Hmm, that is the way that I expected it to work as well -
we see the warnings also, but closely followed by the
errors (I've been trying both 1.2.5 and a recent 1.3
snapshot with the same behavior). You don't have the
mx driver loaded on the nodes that do not have a myrinet
card, do you? Our mx is a touch behind yours (1.2.3),
but I agree that it appears to be something in the process
startup that is at fault, so it doesn't seem likely that
the mx version is to blame (perhaps just the fact that it
is not installed on those nodes?).
On Wed, 16 Jan 2008, 8mj6tc902_at_[hidden] wrote:
> We also have a mixed myrinet/ip cluster, and maybe I'm missing some
> nuance of your configuration, but openmpi seems to work fine for me "as
> is" with no --mca options across mixed nodes (there's a bunch of
> warnings at the beginning where the non-mx nodes realize they don't have
> myrinet cards and the mx nodes realize they can't talk mx to the non-mx
> nodes, but everything completes fine, so I assumed OpenMPI was working
> things out the transport details on it's own (and was quite pleased
> about that)).
> I just did a quick test to confirm that it is in fact still using mx in
> that situation, and it is. I'm running OpenMPI 1.2.4 and MX 1.2.3.

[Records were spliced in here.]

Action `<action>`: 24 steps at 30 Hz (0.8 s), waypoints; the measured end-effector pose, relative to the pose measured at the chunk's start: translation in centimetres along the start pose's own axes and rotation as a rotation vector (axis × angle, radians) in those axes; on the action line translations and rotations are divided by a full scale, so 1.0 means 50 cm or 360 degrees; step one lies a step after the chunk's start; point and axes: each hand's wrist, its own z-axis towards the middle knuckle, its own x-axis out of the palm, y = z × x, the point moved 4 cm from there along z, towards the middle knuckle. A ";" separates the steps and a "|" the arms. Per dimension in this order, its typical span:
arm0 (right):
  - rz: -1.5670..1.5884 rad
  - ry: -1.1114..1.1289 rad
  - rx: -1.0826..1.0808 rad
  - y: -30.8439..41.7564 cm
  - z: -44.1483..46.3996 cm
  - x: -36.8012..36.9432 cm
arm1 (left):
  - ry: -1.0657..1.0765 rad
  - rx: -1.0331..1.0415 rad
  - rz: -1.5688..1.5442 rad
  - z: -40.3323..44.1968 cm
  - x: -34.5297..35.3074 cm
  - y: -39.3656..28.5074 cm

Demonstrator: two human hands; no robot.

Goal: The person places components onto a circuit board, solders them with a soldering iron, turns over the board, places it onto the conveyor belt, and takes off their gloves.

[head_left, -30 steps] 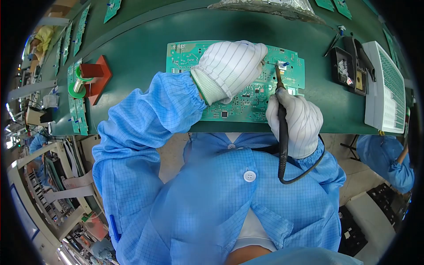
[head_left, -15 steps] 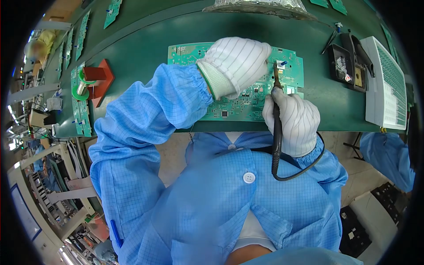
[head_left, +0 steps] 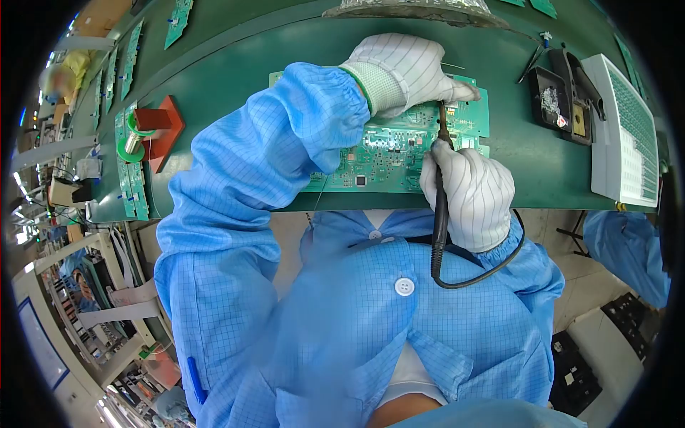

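A green circuit board (head_left: 385, 167) lies on the bench in front of me, dotted with small parts. My right hand (head_left: 474, 192), in a white striped glove, is closed around a black-handled soldering iron (head_left: 441, 203). The iron's metal tip points away from me and meets the board's right part, just below my left fingers. Reaching across the board's far edge, my gloved left hand (head_left: 407, 68) has its fingers together, pointing right, over the place where the white part with a blue knob was showing. What those fingers hold is hidden. A thin wire-like line shows beside them.
Left of the board stands a red holder (head_left: 166, 132) with a solder spool (head_left: 133, 145). On the right are a black tray of small parts (head_left: 549, 103), an iron stand (head_left: 579, 85) and a white bin (head_left: 606, 143). More boards (head_left: 131, 60) line the far left.
My left hand has moved away from me and to the right, its fingers now covering the blue-knobbed part. The soldering iron has shifted slightly left with my right hand.
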 end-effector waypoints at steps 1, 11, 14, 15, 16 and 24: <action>0.0014 -0.0009 -0.0001 -0.001 -0.001 -0.001 | -0.0004 -0.0004 -0.0045 0.000 0.002 0.001; 0.0292 -0.0102 0.0169 -0.038 -0.006 -0.075 | -0.0045 0.0073 -0.0177 -0.017 -0.005 0.028; 0.0428 -0.0092 0.0568 -0.101 -0.037 -0.080 | -0.0097 0.0051 -0.0091 -0.041 -0.009 0.041; 0.0580 -0.0090 0.0829 -0.123 -0.059 -0.070 | -0.0045 0.0022 -0.0053 -0.047 -0.013 0.038; 0.0765 -0.0160 0.1168 -0.136 -0.077 -0.057 | -0.0029 0.0020 -0.0039 -0.049 -0.005 0.040; 0.1200 -0.0245 0.1306 -0.169 -0.093 -0.028 | -0.0781 0.0838 0.0251 -0.111 -0.016 0.050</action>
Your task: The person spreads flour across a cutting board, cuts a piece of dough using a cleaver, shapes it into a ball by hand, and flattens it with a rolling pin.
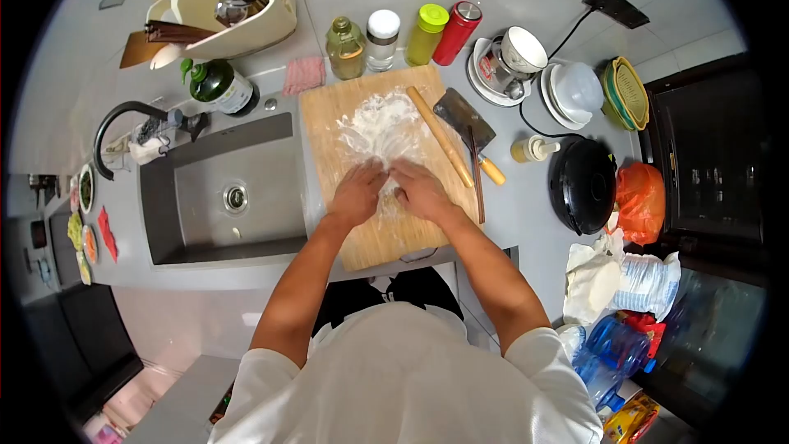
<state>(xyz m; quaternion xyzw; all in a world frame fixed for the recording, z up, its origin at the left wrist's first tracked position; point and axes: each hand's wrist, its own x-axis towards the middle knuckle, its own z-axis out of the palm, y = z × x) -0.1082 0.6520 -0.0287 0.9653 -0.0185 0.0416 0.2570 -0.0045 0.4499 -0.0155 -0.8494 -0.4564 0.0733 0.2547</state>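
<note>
White flour (382,119) lies spread over a wooden board (325,115) beside the sink. My left hand (359,191) and my right hand (417,189) rest side by side at the near edge of the flour, fingertips almost meeting. The fingers of both hands are blurred, and whether anything is under them is hidden. To the right of the flour, a rolling pin (440,137) lies slanted on the board. A cleaver (465,119) with a wooden handle and a pair of chopsticks (477,173) lie just past the board's right side.
The sink (197,197) with a black faucet (123,111) is at left. Bottles, among them a red one (458,33), line the wall behind the board. Stacked bowls (523,51), a small squeeze bottle (534,149), a black round appliance (583,186) and bags stand at right.
</note>
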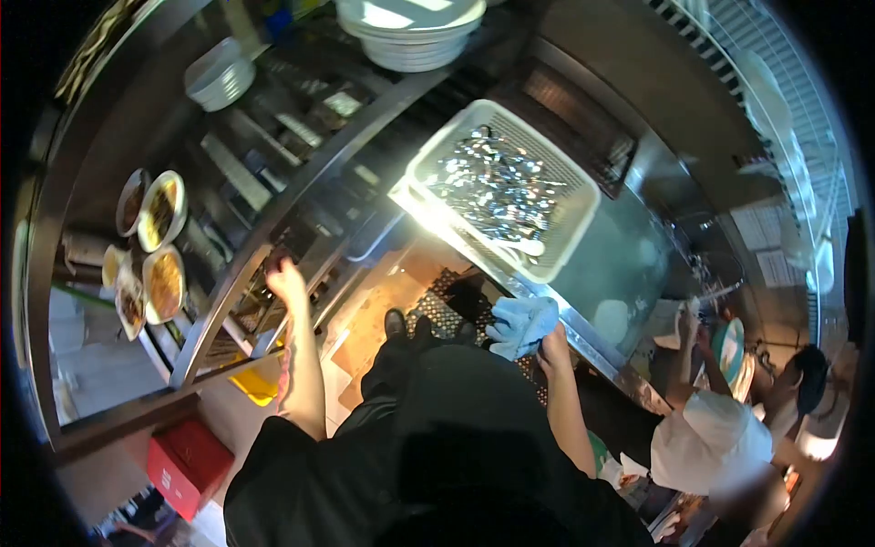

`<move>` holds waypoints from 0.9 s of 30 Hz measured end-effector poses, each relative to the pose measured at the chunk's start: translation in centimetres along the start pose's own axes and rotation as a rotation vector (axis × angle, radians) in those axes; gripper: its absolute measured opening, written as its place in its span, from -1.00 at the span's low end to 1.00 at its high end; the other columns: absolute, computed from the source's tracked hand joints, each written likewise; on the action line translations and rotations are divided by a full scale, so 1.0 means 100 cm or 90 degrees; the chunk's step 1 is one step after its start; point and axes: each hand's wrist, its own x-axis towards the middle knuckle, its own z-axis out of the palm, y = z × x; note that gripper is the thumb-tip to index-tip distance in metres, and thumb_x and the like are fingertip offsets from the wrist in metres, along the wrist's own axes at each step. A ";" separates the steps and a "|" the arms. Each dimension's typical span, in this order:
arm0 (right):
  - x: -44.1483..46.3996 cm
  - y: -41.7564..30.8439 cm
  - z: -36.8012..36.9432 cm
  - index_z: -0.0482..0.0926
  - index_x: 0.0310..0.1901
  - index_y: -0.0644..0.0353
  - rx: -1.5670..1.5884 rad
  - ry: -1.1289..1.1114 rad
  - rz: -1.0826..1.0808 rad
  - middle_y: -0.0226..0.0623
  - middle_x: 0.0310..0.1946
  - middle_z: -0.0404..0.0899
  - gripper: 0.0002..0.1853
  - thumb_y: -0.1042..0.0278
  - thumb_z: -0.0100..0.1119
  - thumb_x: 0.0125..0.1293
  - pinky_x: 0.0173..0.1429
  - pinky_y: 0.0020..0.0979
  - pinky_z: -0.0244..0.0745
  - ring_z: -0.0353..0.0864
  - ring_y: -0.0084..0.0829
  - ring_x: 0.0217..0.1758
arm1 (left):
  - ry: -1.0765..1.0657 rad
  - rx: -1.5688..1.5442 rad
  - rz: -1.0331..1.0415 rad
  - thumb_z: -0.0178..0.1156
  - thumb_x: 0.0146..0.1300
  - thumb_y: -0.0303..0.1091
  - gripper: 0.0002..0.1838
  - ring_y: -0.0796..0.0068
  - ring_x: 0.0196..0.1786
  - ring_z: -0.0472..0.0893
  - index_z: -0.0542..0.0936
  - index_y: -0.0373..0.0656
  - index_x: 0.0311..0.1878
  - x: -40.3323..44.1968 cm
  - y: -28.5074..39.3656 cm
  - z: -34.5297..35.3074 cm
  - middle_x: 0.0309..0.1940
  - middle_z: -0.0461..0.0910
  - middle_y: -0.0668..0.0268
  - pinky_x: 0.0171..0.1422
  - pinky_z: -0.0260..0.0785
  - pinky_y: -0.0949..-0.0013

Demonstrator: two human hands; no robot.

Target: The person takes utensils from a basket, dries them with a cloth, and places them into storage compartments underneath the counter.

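My right hand (552, 348) is closed on a light blue glove (523, 325), which hangs crumpled beside the steel counter's front edge (583, 330). Beyond it, a white plastic basket (576, 214) holds a heap of metal cutlery (501, 187), with a white spoon-like piece near its front side. My left hand (289, 283) reaches out to the metal shelf frame (228, 310). Its fingers are curled around something small and dark that I cannot make out.
Bowls of food (165, 284) stand on the left shelf. Stacked white dishes (410, 41) are at the top. A red box (190, 467) sits lower left. At right, a person in a white cap (711, 442) works close by, and another person's hands are near the sink.
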 end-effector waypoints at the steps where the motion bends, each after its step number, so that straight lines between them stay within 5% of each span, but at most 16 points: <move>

> It sounds to me based on those "PML add procs failed" messages that
> OpenMPI is dying on start up on the non-mx nodes unless you explicitly
> disable mx at runtime (perhaps because they're expecting the mx library
> to be there, but it's not?)
> users-request-at-open-mpi.org |openmpi-users/Allow| wrote:
>> Date: Tue, 15 Jan 2008 10:25:00 -0500 (EST)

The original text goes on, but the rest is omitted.